• Caitlin Keogh
  • Running Doggerel
  • The Approach
  • 28.10—17.12.22

To reframe is to represent that which I have seen… to represent the process by which vision projects and transforms itself, to engage in the struggle to discover that which is absent, obscured from our vision, through an encounter with that which is manifest, given.

Sarah Charlesworth

The Approach is pleased to present Running Doggerel, the second solo exhibition by Caitlin Keogh at the gallery.

This group of twelve new paintings interpret a long, frieze-like collage. Keogh’s source material consists of thousands of art museum postcards, online search results, phone photos, and monograph reproductions. The collage is composed intuitively, with things loosely adhered and continuously moved during the process of translating into paint. Overall, the emphasis is on the studio as the site of reflection and production, rather than the materials’ narrative or historical importance. The paintings can be viewed as one large composition, discrete units, or smaller series.

The title Running Doggerel plays on a flexible mode of poetry made of uneven rhyming schemes, often associated with nursery rhymes and simple, common words. Keogh’s visual composition often loosely rhymes (a hand of a broken roman statue shadowed nearby with the waving hand in a Picabia illustration, for example) and the works’ cadence is established by things clustering together and drifting apart. Much of the imagery comes from familiar sources in the artist’s oeuvre, such as medieval marginalia, the 19th century aesthetic movement, fragmented classical statuary, Surrealist illustration, and 20th century anatomical diagrams; some motifs have appeared in Keogh’s previous paintings. The group of Correspondence Paintings feature postcards purchased at art museums or mailed to her from her friend and former art history teacher, M. Dorsch, tethered with passementerie into a thematic but modular painting object.

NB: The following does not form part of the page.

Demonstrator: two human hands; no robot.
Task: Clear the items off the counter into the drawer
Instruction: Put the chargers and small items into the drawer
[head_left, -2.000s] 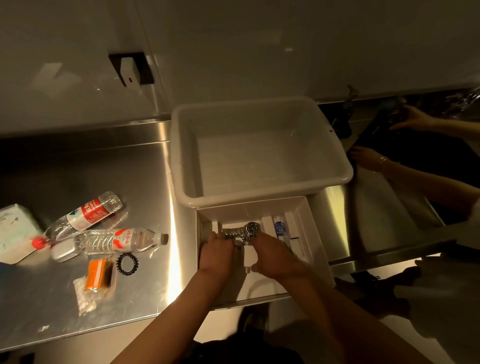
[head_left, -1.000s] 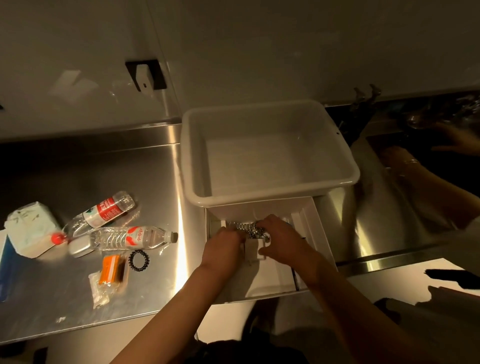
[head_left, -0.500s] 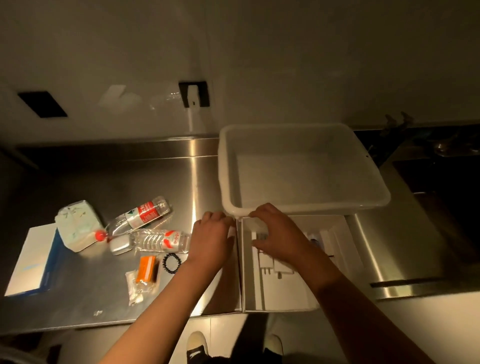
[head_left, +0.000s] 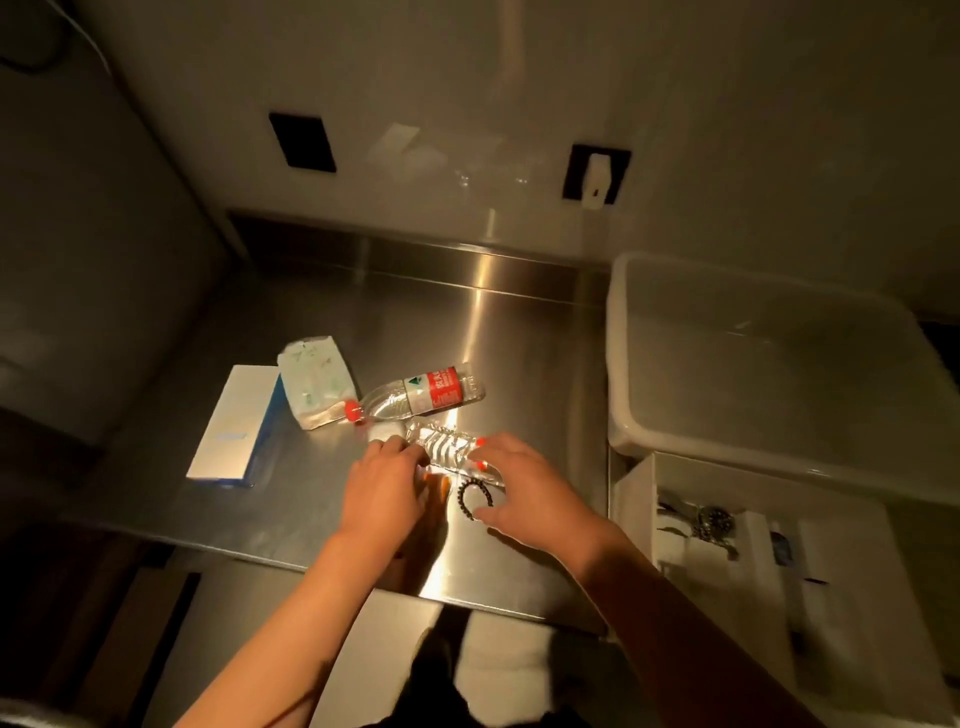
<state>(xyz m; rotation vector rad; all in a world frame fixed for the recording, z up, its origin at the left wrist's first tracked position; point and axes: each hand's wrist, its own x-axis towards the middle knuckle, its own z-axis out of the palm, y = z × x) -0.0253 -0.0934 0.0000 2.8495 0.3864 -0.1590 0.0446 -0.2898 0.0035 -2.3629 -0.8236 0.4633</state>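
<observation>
From the head camera, the one view there is, the task looks begun but mostly undone. At about four o'clock the open white drawer with divided compartments already holds a silver metal wristwatch in a near-left compartment, with a small blue-marked item further right that is too dim to name. On the brushed stainless steel counter a good deal still waits: a flat white and blue rectangular box at nine o'clock, a pale green patterned soft packet touching its upper right edge, a clear plastic water bottle with a red label and red cap lying on its side at about eleven o'clock, and a second clear ribbed plastic bottle lying just below it. A black coiled hair tie lies just below that second bottle, and something orange shows between the hands, mostly hidden. The left hand has its fingers curled down at the ribbed bottle's left end; whether they grip it cannot be told. The right hand is spread part open over the bottle's right end and the hair tie, thumb beside the tie, not clearly closed on either. A large empty translucent white plastic tub sits at two o'clock, overhanging the back of the drawer.
</observation>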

Keogh cites the proto-pop collages of Joe Brainard as an influence. As both artist and writer, he side-stepped distinctions of high and low, formal and casual, to make art objects that commemorated friendships, and he wrote diaristically of the associations between personal experience and material relics. Aby Warburg’s Mnemosyne Atlas is another influence. In The Surviving Image:, Phantoms of Time and Time of Phantoms, Georges Didi-Huberman describes Warburg’s project as “an attempt to ‘pass through walls’: to ‘decompartmentalize’ the image and the time that it bears within itself or that bears it.” Similarly, the need to unsettle a historical narrative or ideology of a received image is central to Keogh’s practice. The visual patterns and disruptions of Running Doggerel are emphatically intuitive, playful, and predicated on the artist’s desire to encounter images as they seem to speak across time, reframed for new stories and meanings.